INFORMATION SUPPLIED
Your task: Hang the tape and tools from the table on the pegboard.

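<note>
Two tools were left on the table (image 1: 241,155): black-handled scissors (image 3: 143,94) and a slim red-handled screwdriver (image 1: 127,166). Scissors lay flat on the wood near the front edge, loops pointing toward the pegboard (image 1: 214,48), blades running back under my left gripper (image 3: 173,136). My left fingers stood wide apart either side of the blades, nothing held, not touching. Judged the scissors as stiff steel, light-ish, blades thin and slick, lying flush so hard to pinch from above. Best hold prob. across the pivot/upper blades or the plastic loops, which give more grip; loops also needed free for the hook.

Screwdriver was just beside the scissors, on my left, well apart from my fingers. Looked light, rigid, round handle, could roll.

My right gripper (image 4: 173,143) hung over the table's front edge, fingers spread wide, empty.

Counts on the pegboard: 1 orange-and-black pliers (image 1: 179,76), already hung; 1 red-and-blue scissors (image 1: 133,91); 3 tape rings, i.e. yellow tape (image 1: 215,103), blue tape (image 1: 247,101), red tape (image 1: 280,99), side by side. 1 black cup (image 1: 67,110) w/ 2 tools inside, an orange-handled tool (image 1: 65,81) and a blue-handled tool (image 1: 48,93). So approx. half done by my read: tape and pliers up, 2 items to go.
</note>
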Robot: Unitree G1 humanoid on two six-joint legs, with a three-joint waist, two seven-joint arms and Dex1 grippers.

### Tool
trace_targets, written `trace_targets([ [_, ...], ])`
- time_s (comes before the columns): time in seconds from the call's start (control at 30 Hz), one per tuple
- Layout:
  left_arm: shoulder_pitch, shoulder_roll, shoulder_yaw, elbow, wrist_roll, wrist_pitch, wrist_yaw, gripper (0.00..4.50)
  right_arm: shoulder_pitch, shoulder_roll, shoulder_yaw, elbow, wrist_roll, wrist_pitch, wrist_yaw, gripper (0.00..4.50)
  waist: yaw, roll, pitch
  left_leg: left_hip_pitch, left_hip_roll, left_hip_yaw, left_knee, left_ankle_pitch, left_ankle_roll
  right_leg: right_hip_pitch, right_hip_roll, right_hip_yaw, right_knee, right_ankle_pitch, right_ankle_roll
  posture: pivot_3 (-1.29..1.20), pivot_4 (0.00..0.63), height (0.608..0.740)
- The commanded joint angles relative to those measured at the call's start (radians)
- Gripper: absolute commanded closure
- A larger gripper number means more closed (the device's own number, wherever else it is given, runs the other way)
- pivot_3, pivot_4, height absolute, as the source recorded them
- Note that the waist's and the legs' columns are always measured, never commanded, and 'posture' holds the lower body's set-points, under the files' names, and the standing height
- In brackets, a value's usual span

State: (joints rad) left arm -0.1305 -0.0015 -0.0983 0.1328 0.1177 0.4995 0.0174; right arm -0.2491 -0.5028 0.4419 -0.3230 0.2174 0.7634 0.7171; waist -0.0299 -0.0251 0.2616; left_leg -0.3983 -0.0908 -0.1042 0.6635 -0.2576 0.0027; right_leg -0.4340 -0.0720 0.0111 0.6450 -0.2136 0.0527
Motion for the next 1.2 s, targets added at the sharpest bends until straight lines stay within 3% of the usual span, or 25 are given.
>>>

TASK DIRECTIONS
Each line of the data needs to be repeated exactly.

SOLUTION
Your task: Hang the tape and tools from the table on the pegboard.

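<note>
Two tools were left on the table (image 1: 241,155): black-handled scissors (image 3: 143,94) and a slim red-handled screwdriver (image 1: 127,166). Scissors lay flat on the wood near the front edge, loops pointing toward the pegboard (image 1: 214,48), blades running back under my left gripper (image 3: 173,136). My left fingers stood wide apart either side of the blades, nothing held, not touching. Judged the scissors as stiff steel, light-ish, blades thin and slick, lying flush so hard to pinch from above. Best hold prob. across the pivot/upper blades or the plastic loops, which give more grip; loops also needed free for the hook.

Screwdriver was just beside the scissors, on my left, well apart from my fingers. Looked light, rigid, round handle, could roll.

My right gripper (image 4: 173,143) hung over the table's front edge, fingers spread wide, empty.

Counts on the pegboard: 1 orange-and-black pliers (image 1: 179,76), already hung; 1 red-and-blue scissors (image 1: 133,91); 3 tape rings, i.e. yellow tape (image 1: 215,103), blue tape (image 1: 247,101), red tape (image 1: 280,99), side by side. 1 black cup (image 1: 67,110) w/ 2 tools inside, an orange-handled tool (image 1: 65,81) and a blue-handled tool (image 1: 48,93). So approx. half done by my read: tape and pliers up, 2 items to go.
</note>
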Robot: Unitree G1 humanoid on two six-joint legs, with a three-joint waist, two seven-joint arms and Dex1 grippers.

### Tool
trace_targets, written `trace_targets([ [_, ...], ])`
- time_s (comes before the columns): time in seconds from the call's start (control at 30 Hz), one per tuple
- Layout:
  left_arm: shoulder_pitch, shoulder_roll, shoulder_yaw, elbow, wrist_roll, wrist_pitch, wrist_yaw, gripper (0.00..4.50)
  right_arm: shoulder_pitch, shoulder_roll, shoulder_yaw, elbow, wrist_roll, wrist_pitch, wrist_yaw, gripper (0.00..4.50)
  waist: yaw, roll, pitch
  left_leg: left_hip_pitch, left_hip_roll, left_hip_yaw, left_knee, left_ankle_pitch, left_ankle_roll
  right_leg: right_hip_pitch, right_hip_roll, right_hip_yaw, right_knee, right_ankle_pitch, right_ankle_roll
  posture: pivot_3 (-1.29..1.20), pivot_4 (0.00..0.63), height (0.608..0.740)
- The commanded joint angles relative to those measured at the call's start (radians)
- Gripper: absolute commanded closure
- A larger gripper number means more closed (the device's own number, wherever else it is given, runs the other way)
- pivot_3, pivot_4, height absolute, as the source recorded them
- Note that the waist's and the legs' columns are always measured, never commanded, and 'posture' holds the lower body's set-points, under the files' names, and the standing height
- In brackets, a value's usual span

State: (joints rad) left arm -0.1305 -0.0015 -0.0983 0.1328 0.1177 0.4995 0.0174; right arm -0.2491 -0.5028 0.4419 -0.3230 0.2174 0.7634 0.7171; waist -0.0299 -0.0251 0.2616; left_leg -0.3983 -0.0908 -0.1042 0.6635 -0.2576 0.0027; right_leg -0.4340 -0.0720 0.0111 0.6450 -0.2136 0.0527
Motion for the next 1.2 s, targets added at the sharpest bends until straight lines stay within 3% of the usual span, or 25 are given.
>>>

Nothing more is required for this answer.